New Delhi, INDIA: An Indian veterinary (R) wearing a protective mask holds a healthy chicken during a check up operation at the Ghazipur poultry market in New Delhi, 22 February 2006. Chicken sales in India have nosedived following the weekend detection of the country’s first outbreak of deadly bird flu virus in poultry. Chicken was off menus in many restaurants in the Indian capital New Delhi with domestic airlines, including state-run Indian, following suit. AFP PHOTO/Prakash SINGH (Photo credit should read PRAKASH SINGH/AFP/Getty Images) (credit: Getty Images | PRAKASH SINGH)
In November of 2014, a highly pathogenic strain of bird flu from Eurasia called H5N2 landed in North America—in a Canadian turkey farm east of Vancouver, to be exact.

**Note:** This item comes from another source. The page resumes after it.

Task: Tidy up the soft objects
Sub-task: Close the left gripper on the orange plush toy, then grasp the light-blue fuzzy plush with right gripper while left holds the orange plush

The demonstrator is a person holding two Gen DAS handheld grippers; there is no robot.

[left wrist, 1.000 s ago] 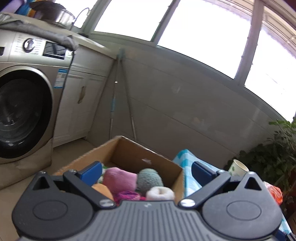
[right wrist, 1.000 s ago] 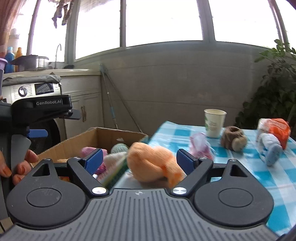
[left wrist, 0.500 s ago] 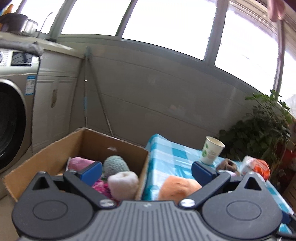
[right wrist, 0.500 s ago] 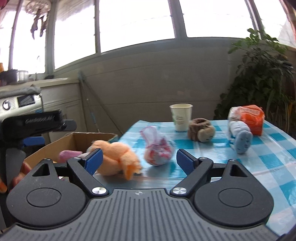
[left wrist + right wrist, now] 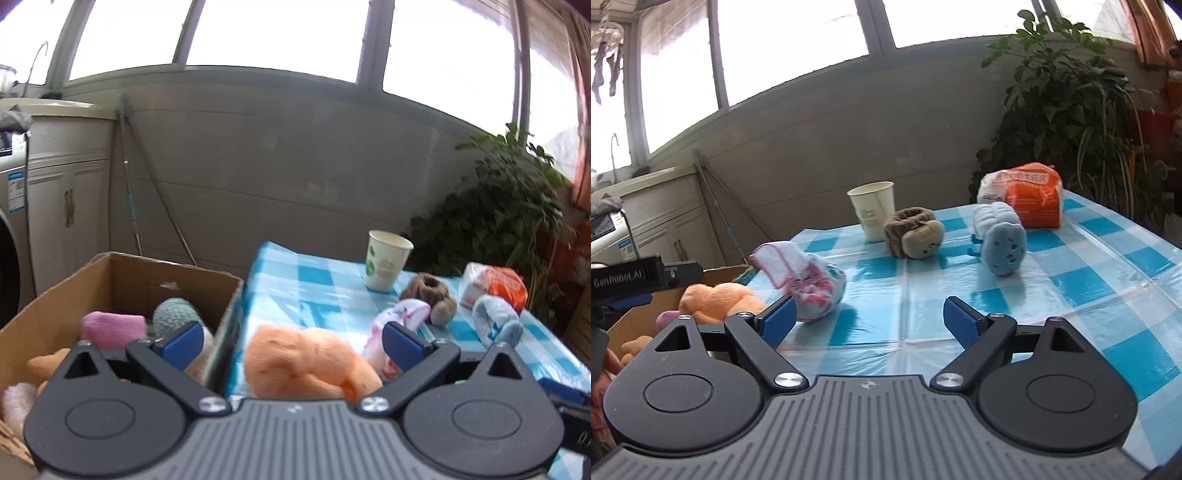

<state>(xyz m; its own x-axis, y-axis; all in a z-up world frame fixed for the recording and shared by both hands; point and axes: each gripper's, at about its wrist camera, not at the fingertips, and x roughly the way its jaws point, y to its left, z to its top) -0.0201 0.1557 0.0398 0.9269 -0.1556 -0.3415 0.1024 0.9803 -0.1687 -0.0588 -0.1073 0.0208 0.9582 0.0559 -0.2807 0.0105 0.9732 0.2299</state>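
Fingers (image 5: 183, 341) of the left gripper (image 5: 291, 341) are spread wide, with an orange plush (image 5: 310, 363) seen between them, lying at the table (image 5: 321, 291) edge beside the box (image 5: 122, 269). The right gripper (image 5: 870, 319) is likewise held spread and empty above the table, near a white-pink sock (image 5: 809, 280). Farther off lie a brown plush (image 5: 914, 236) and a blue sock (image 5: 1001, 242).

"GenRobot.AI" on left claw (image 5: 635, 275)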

From there, the virus quickly spread and mutated into new varieties, including H5N1, fanning fears it would vault to humans and cause a deadly pandemic. By March of 2015, it and its kin had swooped into 15 US states, causing 248 outbreaks in domestic birds and $5 billion worth of damages to poultry operations.
Then, it vanished.
“It’s very good news,” Robert Webster, prominent influenza expert at St. Jude Children’s Research Hospital, told Ars. He and colleagues published surveillance data in the Proceedings of the National Academy of Sciences on Monday that shows the swift and unexpected disappearing act by the noxious germ. But, he added, “it’s a mystery where it went.”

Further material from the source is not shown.